ドイツと事情が異なる日本の選択肢

エネルギー ブログ

東日本大震災から15年の昨日。
 
活動は普段どおり、朝の辻立ちから議会へ。
 
敦賀市議会では、10時に開会した本会議の冒頭、浅野議長より、犠牲となった方々に謹んで哀悼の意を捧げるとの言葉に続き、議場の全員で黙祷を捧げました。
 

【昨日の辻立ちは、震災の記憶を思い返しながら。

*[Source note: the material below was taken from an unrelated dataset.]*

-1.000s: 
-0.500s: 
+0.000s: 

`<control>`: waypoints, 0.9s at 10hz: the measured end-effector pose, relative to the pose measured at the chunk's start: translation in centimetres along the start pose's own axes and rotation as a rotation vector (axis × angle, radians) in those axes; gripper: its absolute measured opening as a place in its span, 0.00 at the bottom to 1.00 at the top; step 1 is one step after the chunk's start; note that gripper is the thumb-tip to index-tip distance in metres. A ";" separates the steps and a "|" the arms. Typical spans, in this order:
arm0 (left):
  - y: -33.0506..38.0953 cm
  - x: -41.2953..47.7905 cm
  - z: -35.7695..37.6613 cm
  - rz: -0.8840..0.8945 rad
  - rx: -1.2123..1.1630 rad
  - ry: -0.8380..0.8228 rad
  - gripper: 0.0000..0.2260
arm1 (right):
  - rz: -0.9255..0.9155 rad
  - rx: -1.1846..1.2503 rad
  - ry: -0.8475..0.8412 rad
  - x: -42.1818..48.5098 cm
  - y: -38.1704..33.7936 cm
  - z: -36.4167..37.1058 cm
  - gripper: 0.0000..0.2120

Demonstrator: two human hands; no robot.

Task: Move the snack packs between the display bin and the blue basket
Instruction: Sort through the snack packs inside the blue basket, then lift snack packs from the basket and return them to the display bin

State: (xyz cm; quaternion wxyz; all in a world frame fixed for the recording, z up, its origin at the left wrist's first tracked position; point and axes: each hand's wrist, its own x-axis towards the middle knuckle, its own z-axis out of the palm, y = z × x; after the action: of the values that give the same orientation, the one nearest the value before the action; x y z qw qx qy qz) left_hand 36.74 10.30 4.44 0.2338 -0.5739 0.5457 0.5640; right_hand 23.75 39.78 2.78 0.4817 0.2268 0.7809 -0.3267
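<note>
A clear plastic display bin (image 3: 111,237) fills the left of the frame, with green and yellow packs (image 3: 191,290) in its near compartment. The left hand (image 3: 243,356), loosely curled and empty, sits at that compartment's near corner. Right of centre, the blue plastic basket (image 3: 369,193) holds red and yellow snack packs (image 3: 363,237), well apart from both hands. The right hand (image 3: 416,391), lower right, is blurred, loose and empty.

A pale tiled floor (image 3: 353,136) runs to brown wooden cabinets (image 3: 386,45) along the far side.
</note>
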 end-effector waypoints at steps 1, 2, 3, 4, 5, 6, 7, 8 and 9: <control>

】
 
その後は代表・一般質問2日目の議事に入り、日本共産党敦賀市会議員団の代表質問、6名の一般質問が行われました。
 
各議員が取り上げた主な質問項目は、市長の基本認識、人間ドック拡充の取組、障がい福祉サービスの改善、今冬の大雪への対応、5歳児健診導入、ご当地ソング、子育て支援についてなど。
 
それぞれの視点や切り口、思いを拝聴いたしました。
 
なお、質問最終日の今日は、残る5名が登壇されますので、従前同様に注視いいただければ幸いです。
 
さて、3.11と重なった質問の中に、「再生可能エネルギーへの本格的な転換を進め、原子力発電ゼロ(※)の日本を目指すべきと考えるが市長の見解を伺う」との問いがありました。
 
※本ブログでは、原文中(発言含む)の「原発」はすべて、「原子力発電(所)」に置き換えていることをご了承ください。
 
これに米澤市長は、国のエネルギー政策も踏まえつつ、我が国にとって原子力発電は今後も必要と、明確に答弁された訳ですが、「原子力発電ゼロ」でよく例に出されるドイツを見てみると、ちょうど「エネルギーレビュー vol.540 2026年1月号」に国際環境経済研究所所長で常葉大学名誉教授の山本隆三氏の記事が掲載されていました。
 
記事を抜粋すると、ドイツは2023年4月15日に最後まで稼働していた3基の原子力発電所を停止し、11年の福島第一原子力発電所事故直後に決めた脱原子力を実行した。
 
ドイツ経済は不振だ。その原因のひとつは、ロシアから半世紀にわたり供給され、産業と生活を支えた安価な天然ガス供給が失われたことによるエネルギー価格の高騰だ。もうひとつの原因は、輸出入を通じ深い関係にある中国経済の不振の影響だ。ドイツの実質国内総生産(GDP)の伸びは、2023年、24年と前年比マイナスだ。
 
エネルギー価格の上昇はエネルギー多消費型産業を直撃し、2018年からの化学産業の生産量の落ち込みは2割を超えた。ドイツ産業の柱である自動車業界も、電気自動車(EV)市場の読み間違い、中国市場での不振があり、生産と雇用の維持に四苦八苦している。
 
そんな状況下で、電力需要は大きく増加すると予測されている。前政権は2030年の電力需要を、今のほぼ5割増の7500億キロワット時としていたが、低成長に加え、EV市場の伸び悩みもあり、現政権は6000億から7000億キロワット時の間になると予想を引き下げた。
 
電源確保のため、ドイツ政府は1200万キロワットの天然ガス火力の導入を計画しているが、温暖化の観点から欧州委員会との議論になり、導入は不透明だ。閉鎖予定の石炭火力を予備電源として確保する可能性もあるとされるが、事業者が満足する費用が支払われるのかはっきりしないので、これも不透明だ。
 
再稼働が可能であるならば、安定電源として原子力発電を使うべきだろう。2025年4月の世論調査では、原子力発電への回帰賛成55%、反対36%、分からない9%だ。
 
経済が低迷する中とはいえ、電気料金と安定供給の面で再稼働がなくても大丈夫とするのは解せないが、エネルギー水産業協会(BDEW)と日本の経団連に相当する産業連盟(BDI)との会話から共通して読み取れたのは、周辺諸国が原子力発電の新設に力を入れているから、ドイツがあえて原子力に乗り出さなくても、当面は周辺国からの原子力の電気を輸入すれば良いとの発想だ。ドイツの新政権と同じく日本の高市新政権も、競争力ある電気料金と安定供給を掲げている。ドイツと事情が異なる日本の目標達成の道は、原子力発電所の再稼働、建て替え、新設しかない
 
<引用終わり>
 
国民生活も経済活動も、電気料金の高騰に喘ぐドイツの状況は把握していましたが、「ドイツに学べ」と声高に唱える「再エネ100%」論者の方は上記の状況をどう説明されるのか。
 
「原子力ゼロ」を目指せと問わねばならない立場は立場として、近年の国内外の情勢から、「原子力か再エネ」かの二項対立論者は明らかに減少していると認識する次第です。